Is there any evidence the 3 attackers are not gay themselves, and just straight. What makes you believe the other 3 guys where straight acting with pent up homosexual frustrations? What was the motive? Could it have been an act of an affair of the heart, a past lover, jealously, etc., Or a targeted street crime, a mugging, hate crime, car jacking, etc?   Is there details on the motive, and the attackers?


----------



## Josh Oakley (Nov 19, 2011)

JohnEdward said:


> Is there any evidence the 3 attackers are not gay themselves, and just straight. What makes you believe the other 3 guys where straight acting with pent up homosexual frustrations? What was the motive? Could it have been an act of an affair of the heart, a past lover, jealously, etc., Or a targeted street crime, a mugging, hate crime, car jacking, etc?   Is there details on the motive, and the attackers?


Dude. Anti-gay beatings in Colorado have been on he rise and I have already posted on this topic before. And in any event I am not claiming that they have pent up homosexual frustrations.  Based on the slurs that were used before they got to him which were all derogatory and targeted towards his orientation.And I find it odd that one of the alternative explanations you offer is "HATE CRIME" when that is what I said it was IN THE TITLE!  But what annoys me more than the lack of attention to detail here was that your first impulse was to undermine the story (though I am sure it will be spun as "getting more information") rather than express any concern or relief that my friend was not seriously injured. If you are going to derail a thread, maybe try being less callous about it. This was a jerk post, dude.


----------



## JohnEdward (Nov 19, 2011)

Josh Oakley said:


> Dude. Anti-gay beatings in Colorado have been on he rise and I have already posted on this topic before. And in any event I am not claiming that they have pent up homosexual frustrations.  Based on the slurs that were used before they got to him which were all derogatory and targeted towards his orientation.And I find it odd that one of the alternative explanations you offer is "HATE CRIME" when that is what I said it was IN THE TITLE!  But what annoys me more than the lack of attention to detail here was that your first impulse was to undermine the story (though I am sure it will be spun as "getting more information") rather than express any concern or relief that my friend was not seriously injured. If you are going to derail a thread, maybe try being less callous about it. This was a jerk post, dude.



God sakes, please.....chill out......I was only asking a few questions, jeeze. You didn't give the URL to the article or the thread, and I was asking your opinion....mature reply would have been adequate. :hb:

I have never advocated pot smoking.....maybe you might consider it. 

You make a hell of allot of assumptions reel in the paranoid.......get a grip....breath.


----------



## JohnEdward (Nov 19, 2011)

What I didn't used any offensive terms or words.
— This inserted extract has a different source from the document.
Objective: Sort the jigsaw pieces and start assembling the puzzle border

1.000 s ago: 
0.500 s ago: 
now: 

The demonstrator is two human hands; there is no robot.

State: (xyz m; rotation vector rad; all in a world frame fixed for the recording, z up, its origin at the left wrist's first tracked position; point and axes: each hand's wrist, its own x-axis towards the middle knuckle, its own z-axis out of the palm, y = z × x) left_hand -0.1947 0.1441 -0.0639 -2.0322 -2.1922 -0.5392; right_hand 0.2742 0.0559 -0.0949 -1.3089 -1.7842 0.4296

I have seen a post recently using a derogatory term in a derogatory way for homosexual in the thread about about women boxers wearing skirts in the olympics. And no one abject to it..........yet there is abjection to me asking neutral questions wanting more information.  What some of you miss Twin Fist?

Just because I am from Texas doesn't mean you I should be stereo typed .


----------



## JohnEdward (Nov 19, 2011)

How do you know I am not a person who is concerned, or a genuine interest?  Why assume the negative and attack me....isn't that what trolls do?  Did it every dawn on you, I might want to know the details because am a martial artist, and have an interest in self-defense- this is in the general self-defense forum:hb:


----------



## JohnEdward (Nov 19, 2011)

I have tried to find information on this incident again, I will admit am not all that great sometimes doing searches. What I did find was some positive news about Colorado. 

http://www.denverpost.com/news/ci_19336798


----------



## elder999 (Nov 19, 2011)

JohnEdward said:


> What I didn't used any offensive terms or words. I have seen a post recently using a derogatory term in a derogatory way for homosexual in the thread about about women boxers wearing skirts in the olympics.



No, you didn't.

That's a pretty lame attempt at deflection-I merely used the word "gay," and not in a derogatory way. I pointed out that if the guy needs skirts to distinguish women boxers from male boxers, he might just be gay-it was more of a comic observation than anything.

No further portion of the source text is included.